Laeser led upwards from the second belay station, using nuts and Friends. He climbed about a foot to the side for every foot vertically. After 40 feet, protected by wobbly pins, he decided the rock was junk and that it was time to hand the lead back to me. He lowered off, dangling 25 feet out from the belay. I threw him a rope and hauled him in. This was a steep lead!
I yarded up, only to be confronted by a collection of abandoned pins, loose blocks and crumbling sand. Much to Laeser’s chagrin—and with the lack of style I’ve always professed—I placed five bolts to the side of the vertical sandbox.
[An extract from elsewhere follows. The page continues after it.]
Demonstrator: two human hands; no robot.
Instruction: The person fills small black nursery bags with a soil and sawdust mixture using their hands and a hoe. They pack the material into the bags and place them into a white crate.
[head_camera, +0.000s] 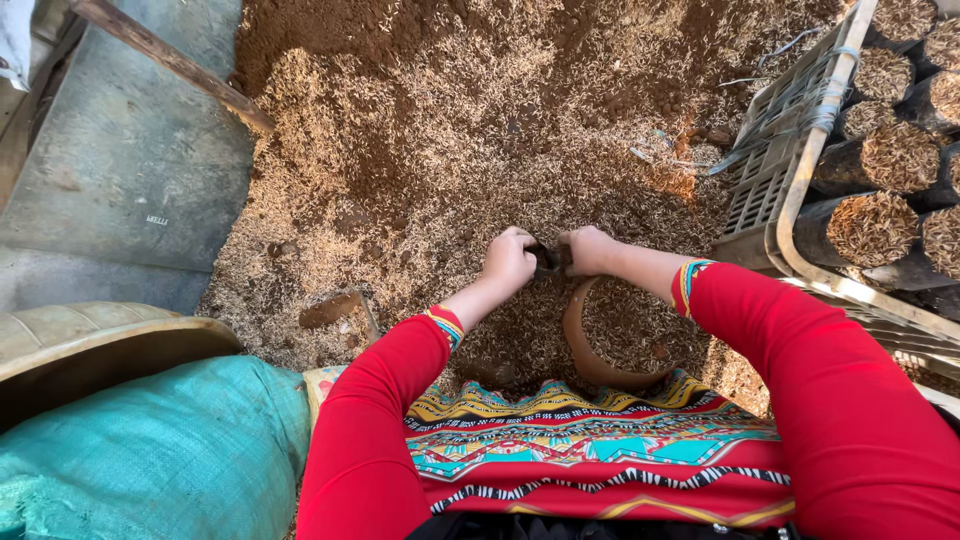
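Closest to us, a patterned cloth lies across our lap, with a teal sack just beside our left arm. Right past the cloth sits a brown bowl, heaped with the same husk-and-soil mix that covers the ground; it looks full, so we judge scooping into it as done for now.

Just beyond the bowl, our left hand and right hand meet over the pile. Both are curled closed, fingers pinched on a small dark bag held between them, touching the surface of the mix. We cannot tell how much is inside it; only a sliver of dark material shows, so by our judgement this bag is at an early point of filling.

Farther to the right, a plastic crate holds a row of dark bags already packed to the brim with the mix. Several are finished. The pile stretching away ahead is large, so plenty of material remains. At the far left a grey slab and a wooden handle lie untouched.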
The moves quickly resolved what was more a question of time than anything else.
I followed a splitter crack above that for several placements, then nailed a beautiful, thin seam with baby angles, reaching the sunlight that blasted my face from over the top of the tower. Two more very short traversing pitches put us on the summit, easily the finest virgin summit I’ve ever stood upon. We rappelled to the delighted whoop of a sightseer who had witnessed the climb.
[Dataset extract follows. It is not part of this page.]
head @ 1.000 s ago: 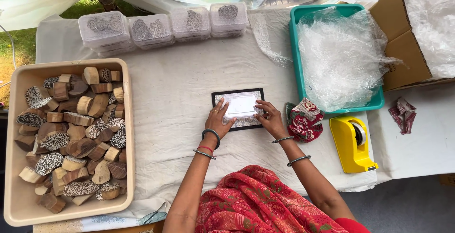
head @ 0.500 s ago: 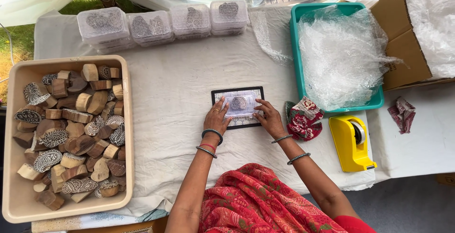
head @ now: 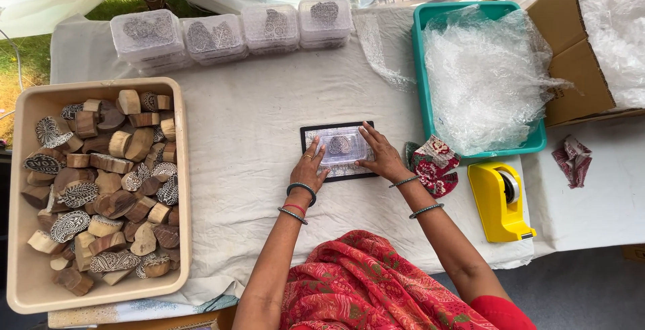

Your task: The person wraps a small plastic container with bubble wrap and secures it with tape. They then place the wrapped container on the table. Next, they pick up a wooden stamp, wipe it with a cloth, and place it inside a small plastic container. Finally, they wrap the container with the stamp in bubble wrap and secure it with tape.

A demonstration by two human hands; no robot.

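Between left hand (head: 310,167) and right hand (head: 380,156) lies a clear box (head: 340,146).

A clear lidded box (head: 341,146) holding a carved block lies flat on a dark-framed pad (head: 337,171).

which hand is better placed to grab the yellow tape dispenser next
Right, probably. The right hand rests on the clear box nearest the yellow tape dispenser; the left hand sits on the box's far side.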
In November, we were back. Luke led us up “Down Tower,” one of two spectacular pinnacles we had sighted from the “Tombstone.” Local residents Curtis and Marty Benally and John Butler joined us for the climb and pointed out the magnificent towers and canyons that lay all around us. They invited us to stay at their home, where we feasted on fried bread and chili. After attending a rare Yei-Bi-Chei ceremony with Curtis, we slept late.
With a winter wind picking up, we coiled our ropes. There was, Curtis told us, the spring. We agreed and signed a pact to return.
Summary of Statistics:
Area: Northern End of the Chuska Mountains, Arizona
First Ascents: “Tombstone,” IV, 5.6, A2+, August 29, 1993 (Cameron Burns, Luke Laeser).
“Down Tower,” III, 5.7, A2, November 20, 1993 (Burns, Laeser, Curtis Benally, Marty Benally, John Butler).